# Wish Me Luck



## Medical Skeleton (Dec 7, 2004)

Looking for luck for the next two weeks.

12/7- Final Test
         CPR/AED skill
         Bleeding/Shock skill
         Long Bond Splinting skill

12/9- Patient Accessment-Med skill
         BVM skill
         Spine/Supine skill

12/13- Emergency Childbirth skill
          Patient Acessment-Trauma skill

12/16- CA State Fire Marshall Exam


Plus working the other 5 days that I am not in class


----------



## kyleybug (Dec 7, 2004)

Good luck to ya it sounds like you will need it!  :blink:


----------



## EMTstudent (Dec 7, 2004)

Wow -

Good luck!!!  You'll do great!


----------



## rescuecpt (Dec 7, 2004)

They let you do all those on different days?  Damn!  In NY we had to do all of the skills on one day (took forever) and then the written exam within two weeks.

For ALS it was basic skills on Saturday, ALS skills two weeks later, written 10 days later.

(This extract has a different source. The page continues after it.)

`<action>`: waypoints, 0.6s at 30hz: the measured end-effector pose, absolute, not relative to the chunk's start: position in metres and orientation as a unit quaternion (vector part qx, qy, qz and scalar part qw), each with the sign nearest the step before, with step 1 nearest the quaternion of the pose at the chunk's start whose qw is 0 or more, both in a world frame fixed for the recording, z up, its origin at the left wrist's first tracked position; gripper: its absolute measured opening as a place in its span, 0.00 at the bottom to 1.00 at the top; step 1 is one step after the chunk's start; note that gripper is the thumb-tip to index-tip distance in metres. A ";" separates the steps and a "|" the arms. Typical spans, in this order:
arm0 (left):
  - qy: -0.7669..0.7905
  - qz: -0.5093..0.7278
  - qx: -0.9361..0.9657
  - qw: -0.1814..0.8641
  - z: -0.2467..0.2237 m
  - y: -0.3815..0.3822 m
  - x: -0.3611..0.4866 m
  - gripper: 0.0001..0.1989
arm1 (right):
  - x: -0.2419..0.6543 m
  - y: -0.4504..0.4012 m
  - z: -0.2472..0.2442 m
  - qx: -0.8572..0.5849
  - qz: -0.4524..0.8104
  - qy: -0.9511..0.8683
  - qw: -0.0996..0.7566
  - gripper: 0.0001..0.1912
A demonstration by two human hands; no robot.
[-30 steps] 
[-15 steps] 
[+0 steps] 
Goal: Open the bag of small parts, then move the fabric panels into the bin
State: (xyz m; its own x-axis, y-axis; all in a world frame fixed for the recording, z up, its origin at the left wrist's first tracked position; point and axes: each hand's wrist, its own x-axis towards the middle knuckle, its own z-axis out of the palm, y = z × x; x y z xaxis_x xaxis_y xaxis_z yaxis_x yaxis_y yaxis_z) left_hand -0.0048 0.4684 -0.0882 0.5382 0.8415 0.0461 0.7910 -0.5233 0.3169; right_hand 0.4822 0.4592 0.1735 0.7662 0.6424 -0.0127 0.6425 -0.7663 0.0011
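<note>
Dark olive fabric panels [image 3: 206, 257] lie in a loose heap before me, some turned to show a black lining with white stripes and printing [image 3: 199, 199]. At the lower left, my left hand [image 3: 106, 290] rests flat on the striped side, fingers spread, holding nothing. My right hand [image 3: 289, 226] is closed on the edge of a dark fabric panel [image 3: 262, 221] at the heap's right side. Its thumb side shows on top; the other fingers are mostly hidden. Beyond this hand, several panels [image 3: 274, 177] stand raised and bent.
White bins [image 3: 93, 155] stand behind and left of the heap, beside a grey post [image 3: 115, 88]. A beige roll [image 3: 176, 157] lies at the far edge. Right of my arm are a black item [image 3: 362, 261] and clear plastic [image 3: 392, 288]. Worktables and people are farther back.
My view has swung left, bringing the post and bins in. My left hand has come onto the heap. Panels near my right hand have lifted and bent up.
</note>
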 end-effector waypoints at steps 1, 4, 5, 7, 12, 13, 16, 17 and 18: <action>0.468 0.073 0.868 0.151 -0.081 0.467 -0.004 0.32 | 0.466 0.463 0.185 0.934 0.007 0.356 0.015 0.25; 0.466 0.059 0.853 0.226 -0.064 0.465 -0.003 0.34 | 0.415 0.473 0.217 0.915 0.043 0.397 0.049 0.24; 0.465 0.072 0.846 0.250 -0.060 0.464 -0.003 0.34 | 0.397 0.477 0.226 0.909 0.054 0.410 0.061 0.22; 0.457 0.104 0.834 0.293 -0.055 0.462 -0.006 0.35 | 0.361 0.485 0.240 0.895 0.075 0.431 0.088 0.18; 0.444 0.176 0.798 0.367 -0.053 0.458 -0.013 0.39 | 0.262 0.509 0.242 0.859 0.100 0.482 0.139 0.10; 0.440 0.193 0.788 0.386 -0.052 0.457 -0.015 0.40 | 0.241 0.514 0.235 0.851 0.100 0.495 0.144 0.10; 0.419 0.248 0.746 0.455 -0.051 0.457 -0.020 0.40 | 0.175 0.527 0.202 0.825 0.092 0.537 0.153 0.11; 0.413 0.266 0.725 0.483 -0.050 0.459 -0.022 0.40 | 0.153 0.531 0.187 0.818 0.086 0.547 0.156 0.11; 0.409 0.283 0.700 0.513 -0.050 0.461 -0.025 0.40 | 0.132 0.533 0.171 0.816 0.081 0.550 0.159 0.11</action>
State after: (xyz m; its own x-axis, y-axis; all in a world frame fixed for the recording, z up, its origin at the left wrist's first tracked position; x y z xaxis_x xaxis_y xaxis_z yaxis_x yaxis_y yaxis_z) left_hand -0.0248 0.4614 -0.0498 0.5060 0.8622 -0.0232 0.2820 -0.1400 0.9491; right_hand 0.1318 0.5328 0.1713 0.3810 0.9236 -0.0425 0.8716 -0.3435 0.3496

Good luck - just remembe to relax, and that they're not out to get you - even though it feels that way!     :unsure:


----------



## SafetyPro2 (Dec 7, 2004)

> _Originally posted by rescuecpt_@Dec 7 2004, 06:21 AM
> * They let you do all those on different days?  Damn!  In NY we had to do all of the skills on one day (took forever) and then the written exam within two weeks. *


 Best of luck!

We had all our skills test on the last Thursday and our written test the following Wednesday, I believe.


----------



## MMiz (Dec 8, 2004)

Good Luck!

The National Registry test in my region of Michigan is administered over two consecutive days for Paramedics, and one day for Basics.


----------



## KJemt (Dec 8, 2004)

*GOODLUCK!!!!   

~*Kay*~*


----------



## Medical Skeleton (Dec 15, 2004)

:lol: Passed all of my skills tests. YAAAAAAAAA! :lol:


----------



## ffemt8978 (Dec 15, 2004)

Congrats!


----------



## rescuecpt (Dec 15, 2004)

YAY!!!


----------



## Chimpie (Dec 15, 2004)

Awesome!  Great job!!


----------



## KJemt (Dec 15, 2004)

Good job!!!!


----------



## PArescueEMT (Dec 15, 2004)

did you personally fund the coffee conglomerate???? I didn't see much time for sleep in there

oh yeah... congrats


----------



## Medical Skeleton (Dec 15, 2004)

One last test (CA State Fire Marshall).  100 Q's. 70 is passing.  The test is geared towards FF and half my class hasn't taken a fire science class (including me).

Question:
Is it good for new EMTs to go out drinking after they pass their class?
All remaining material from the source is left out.